7. An apparatus for video compositing, the apparatus comprising:

the device comprises a sending module, a video synthesis module and a video synthesis module, wherein the sending module is used for displaying a music playing interface through a music playing application program, and the music playing interface comprises an option for triggering video synthesis; when detecting that the option for triggering video synthesis is triggered, starting a video production application program, and sending characteristic information of music currently played by the music playing application program to the video production application program as characteristic information of material audio; sending a material acquisition request to a server through the video making application program, wherein the material acquisition request carries characteristic information of material audio;

the acquisition module is used for acquiring a material video set, a material audio and stress beat time points of the material audio which are sent by the server through the video making application program;

a determining module, configured to determine N material videos in the material video set through the video production application program if one of a start time point and an end time point of the material audio is an accent beat time point, where the number of the accent beat time points is N; if the starting time point and the ending time point of the material audio are stress beat time points, determining N-1 material videos in the material video set through the video making application program; if the starting time point and the ending time point of the material audio are not the stress beat time point, determining N +1 material videos in the material video set through the video making application program;

and the synthesis module is used for synthesizing the plurality of material videos and the material audio through the video production application program based on the accent beat time points to obtain a synthesized video, wherein the switching time points of the material videos in the synthesized video are the accent beat time points of the material audio.

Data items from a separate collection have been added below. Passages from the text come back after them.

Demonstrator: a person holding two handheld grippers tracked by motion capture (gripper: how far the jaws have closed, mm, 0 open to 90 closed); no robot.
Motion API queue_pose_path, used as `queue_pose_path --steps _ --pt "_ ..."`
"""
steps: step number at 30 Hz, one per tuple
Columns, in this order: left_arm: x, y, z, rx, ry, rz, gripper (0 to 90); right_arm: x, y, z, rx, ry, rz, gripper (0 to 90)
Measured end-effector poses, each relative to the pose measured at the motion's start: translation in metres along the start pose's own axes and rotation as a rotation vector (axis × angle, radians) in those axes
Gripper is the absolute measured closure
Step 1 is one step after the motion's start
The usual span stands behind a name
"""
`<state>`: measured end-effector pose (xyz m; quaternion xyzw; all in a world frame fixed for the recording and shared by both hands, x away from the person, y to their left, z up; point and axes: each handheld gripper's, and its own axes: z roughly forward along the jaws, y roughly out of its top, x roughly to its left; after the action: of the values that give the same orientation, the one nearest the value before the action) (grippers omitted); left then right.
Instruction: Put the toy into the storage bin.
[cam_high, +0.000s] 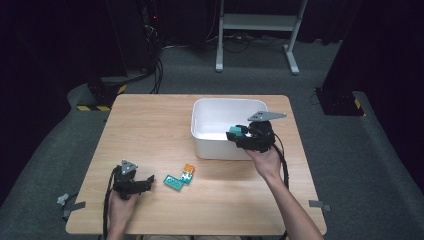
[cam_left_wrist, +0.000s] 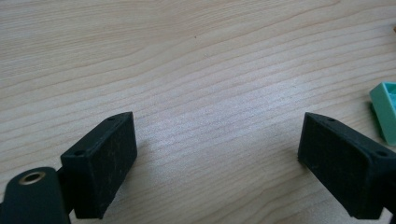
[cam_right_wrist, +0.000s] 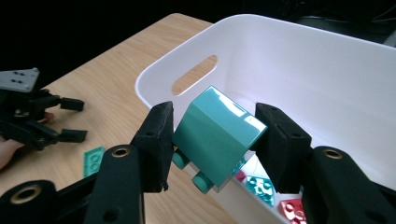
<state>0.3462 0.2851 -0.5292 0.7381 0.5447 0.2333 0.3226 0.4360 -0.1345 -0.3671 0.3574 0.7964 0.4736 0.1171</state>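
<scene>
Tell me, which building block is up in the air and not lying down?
The big teal block, clamped in the right gripper over the white bin. The flat teal block and the orange block lie on the table.

- I can read no words, labels, brand names or numbers anywhere I look.
- The teal brick (cam_right_wrist: 215, 135) clamped between my right jaws has plain, shiny faces with no print.
- The white bin (cam_right_wrist: 299, 60) shows bare walls, no label or mark.
- The only sign-like marking is yellow-and-black warning stripes (cam_high: 95, 107) on a dark stand base on the floor beyond the table; they carry no letters.
</scene>
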Motion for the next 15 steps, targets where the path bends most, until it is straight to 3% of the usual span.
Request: queue_pose_path --steps 15 --pt "0.000 0.000 0.000 0.000 0.000 0.000 11.5 -0.024 0.011 0.015 0.040 -0.098 0.039 49.2"
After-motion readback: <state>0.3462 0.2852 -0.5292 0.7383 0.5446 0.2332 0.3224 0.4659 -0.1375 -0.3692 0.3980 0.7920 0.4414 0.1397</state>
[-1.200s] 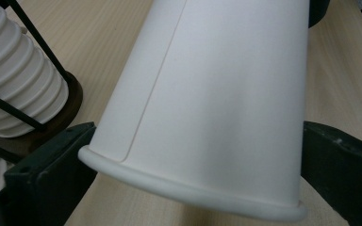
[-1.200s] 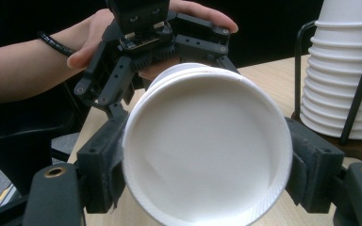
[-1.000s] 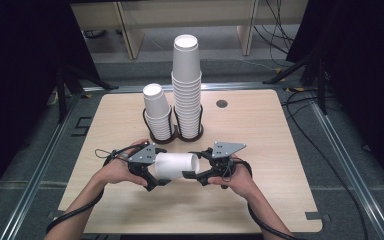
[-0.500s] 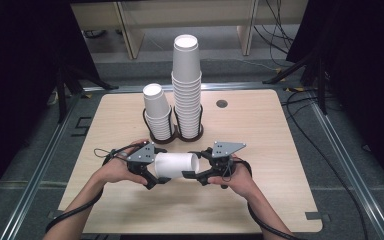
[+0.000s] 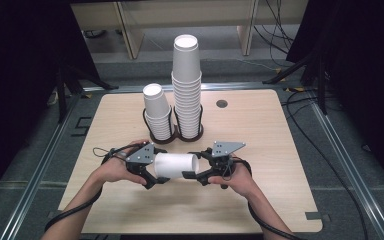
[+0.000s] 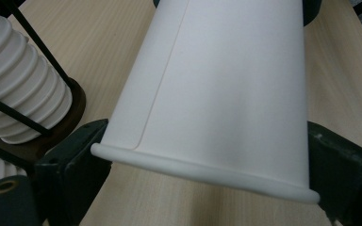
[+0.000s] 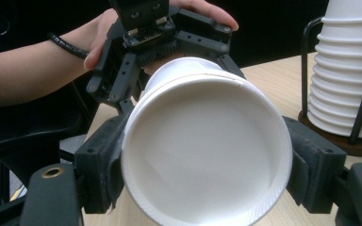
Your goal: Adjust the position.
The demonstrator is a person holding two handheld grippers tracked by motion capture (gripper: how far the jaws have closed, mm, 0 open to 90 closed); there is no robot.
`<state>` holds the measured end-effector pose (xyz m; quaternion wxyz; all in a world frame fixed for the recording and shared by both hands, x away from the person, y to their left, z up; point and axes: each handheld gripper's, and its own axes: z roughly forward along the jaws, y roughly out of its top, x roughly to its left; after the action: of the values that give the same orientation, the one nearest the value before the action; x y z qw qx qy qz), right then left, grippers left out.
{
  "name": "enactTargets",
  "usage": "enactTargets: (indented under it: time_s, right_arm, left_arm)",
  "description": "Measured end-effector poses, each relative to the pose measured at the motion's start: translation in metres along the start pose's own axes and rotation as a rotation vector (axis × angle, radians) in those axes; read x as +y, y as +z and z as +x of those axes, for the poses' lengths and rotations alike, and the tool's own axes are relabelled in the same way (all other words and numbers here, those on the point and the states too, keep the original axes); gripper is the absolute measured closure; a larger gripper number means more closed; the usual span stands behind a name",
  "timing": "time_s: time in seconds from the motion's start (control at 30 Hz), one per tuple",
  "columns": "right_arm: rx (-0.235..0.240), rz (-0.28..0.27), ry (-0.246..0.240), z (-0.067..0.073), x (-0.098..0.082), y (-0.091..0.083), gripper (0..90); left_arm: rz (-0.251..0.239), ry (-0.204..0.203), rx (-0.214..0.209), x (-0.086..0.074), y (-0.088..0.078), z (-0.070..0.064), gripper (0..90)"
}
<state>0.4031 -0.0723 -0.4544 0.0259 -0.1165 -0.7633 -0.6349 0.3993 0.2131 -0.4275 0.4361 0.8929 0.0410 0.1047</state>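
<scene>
A white paper cup [image 5: 175,165] lies on its side just above the table, held between both grippers. My left gripper [image 5: 156,173] is shut on its left end, where the rolled rim [image 6: 202,167] sits between the two jaws. My right gripper [image 5: 196,173] is shut on the right end. In the right gripper view that round end of the cup [image 7: 202,155] faces the camera, with a jaw pad [image 7: 306,165] pressed on each side. Farther off in the same view, a hand holds the left gripper [image 7: 179,80].
Behind the cup stand a short cup stack [image 5: 157,112] and a tall cup stack [image 5: 187,85], each in a black wire holder [image 5: 180,136]. The wooden table [image 5: 270,160] has a dark round hole [image 5: 222,104] at the back right. Metal rails run along both sides.
</scene>
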Motion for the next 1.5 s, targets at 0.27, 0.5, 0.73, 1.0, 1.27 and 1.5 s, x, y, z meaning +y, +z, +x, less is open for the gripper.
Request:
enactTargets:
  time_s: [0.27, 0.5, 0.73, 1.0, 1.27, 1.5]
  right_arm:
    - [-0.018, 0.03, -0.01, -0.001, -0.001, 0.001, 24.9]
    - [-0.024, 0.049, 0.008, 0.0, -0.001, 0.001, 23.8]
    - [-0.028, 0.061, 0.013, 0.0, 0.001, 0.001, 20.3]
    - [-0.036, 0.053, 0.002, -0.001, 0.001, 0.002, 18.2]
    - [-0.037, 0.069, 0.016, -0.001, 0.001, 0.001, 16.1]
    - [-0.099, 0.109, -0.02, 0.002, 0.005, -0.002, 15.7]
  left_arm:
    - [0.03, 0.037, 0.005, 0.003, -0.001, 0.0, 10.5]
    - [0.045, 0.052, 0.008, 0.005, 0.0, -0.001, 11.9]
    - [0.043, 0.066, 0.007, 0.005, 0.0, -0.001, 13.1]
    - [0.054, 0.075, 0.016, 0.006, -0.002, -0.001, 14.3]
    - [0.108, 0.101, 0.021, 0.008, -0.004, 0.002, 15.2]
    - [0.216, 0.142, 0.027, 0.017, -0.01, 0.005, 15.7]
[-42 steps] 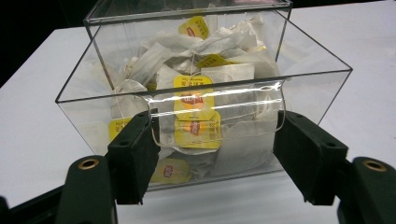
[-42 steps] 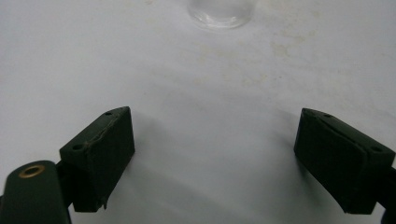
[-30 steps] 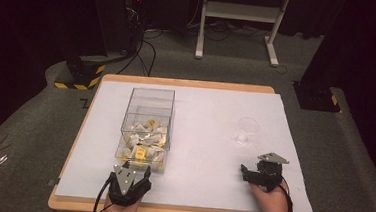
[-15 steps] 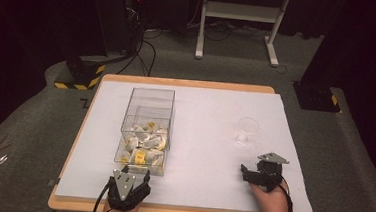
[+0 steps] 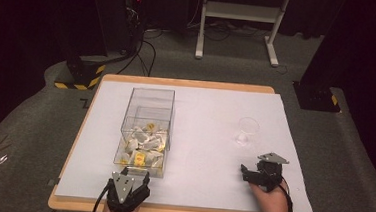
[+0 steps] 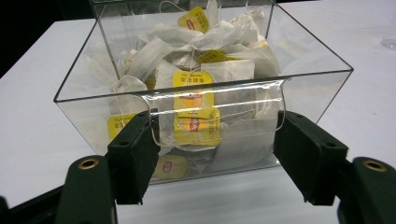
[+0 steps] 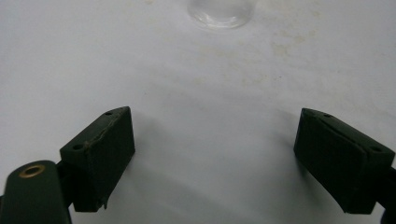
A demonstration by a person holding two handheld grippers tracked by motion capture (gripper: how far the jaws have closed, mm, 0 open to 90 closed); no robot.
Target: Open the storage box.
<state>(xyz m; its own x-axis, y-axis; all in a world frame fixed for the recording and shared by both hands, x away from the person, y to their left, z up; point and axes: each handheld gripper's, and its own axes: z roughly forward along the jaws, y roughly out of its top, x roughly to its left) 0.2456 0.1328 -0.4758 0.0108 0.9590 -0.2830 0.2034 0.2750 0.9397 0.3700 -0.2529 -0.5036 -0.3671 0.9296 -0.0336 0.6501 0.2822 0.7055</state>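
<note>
High view. A wooden table [image 5: 187,84] covered by a white sheet [image 5: 210,117] is seen on a grey carpeted floor [image 5: 29,125]; the room behind is dark, with a white metal stand [image 5: 242,19], black cables [image 5: 145,48] and a black base marked with yellow-and-black stripes [image 5: 83,73]. A clear plastic box [image 5: 147,128] filled with tea bags [image 5: 145,145] is placed left of centre, and a small clear glass [image 5: 247,130] stands to the right. The left gripper [image 5: 129,182] is held at the near edge, just before the box; the right gripper [image 5: 251,174] rests near the glass, apart from it.

Left gripper view. The box [image 6: 201,88] is shown directly ahead, its near wall between the spread jaws, which are not seen to press on it. White tea bags with yellow tags [image 6: 194,100] are piled inside. The white sheet [image 6: 32,116] extends on both sides.

Right gripper view. The jaws are spread wide over the bare, faintly stained sheet [image 7: 210,93], with nothing between them. The base of the glass [image 7: 219,11] is seen at the top edge.
</note>
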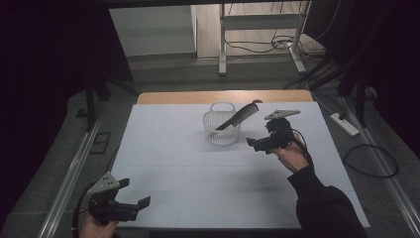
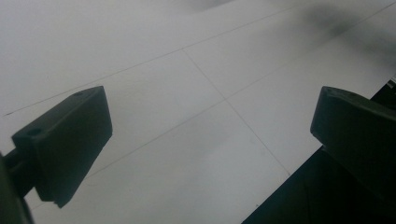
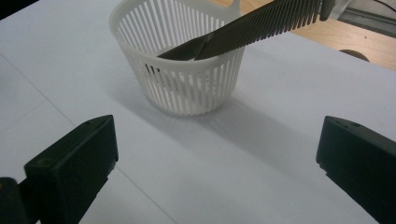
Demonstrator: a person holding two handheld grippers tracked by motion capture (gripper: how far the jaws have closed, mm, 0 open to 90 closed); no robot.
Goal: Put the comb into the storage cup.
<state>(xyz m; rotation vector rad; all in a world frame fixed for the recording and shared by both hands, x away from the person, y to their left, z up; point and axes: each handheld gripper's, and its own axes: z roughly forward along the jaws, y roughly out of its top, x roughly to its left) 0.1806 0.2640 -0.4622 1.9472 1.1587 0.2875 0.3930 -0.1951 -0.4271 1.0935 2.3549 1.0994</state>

8. A terminal, characterized in that the terminal comprises a processor and a memory, wherein at least one instruction is stored in the memory, and the instruction is loaded and executed by the processor to implement the operations performed by the method for video composition according to any one of claims 1 to 6.

9. A computer-readable storage medium having stored therein at least one instruction which is loaded and executed by a processor to perform operations performed by a method of video compositing according to any of claims 1-6.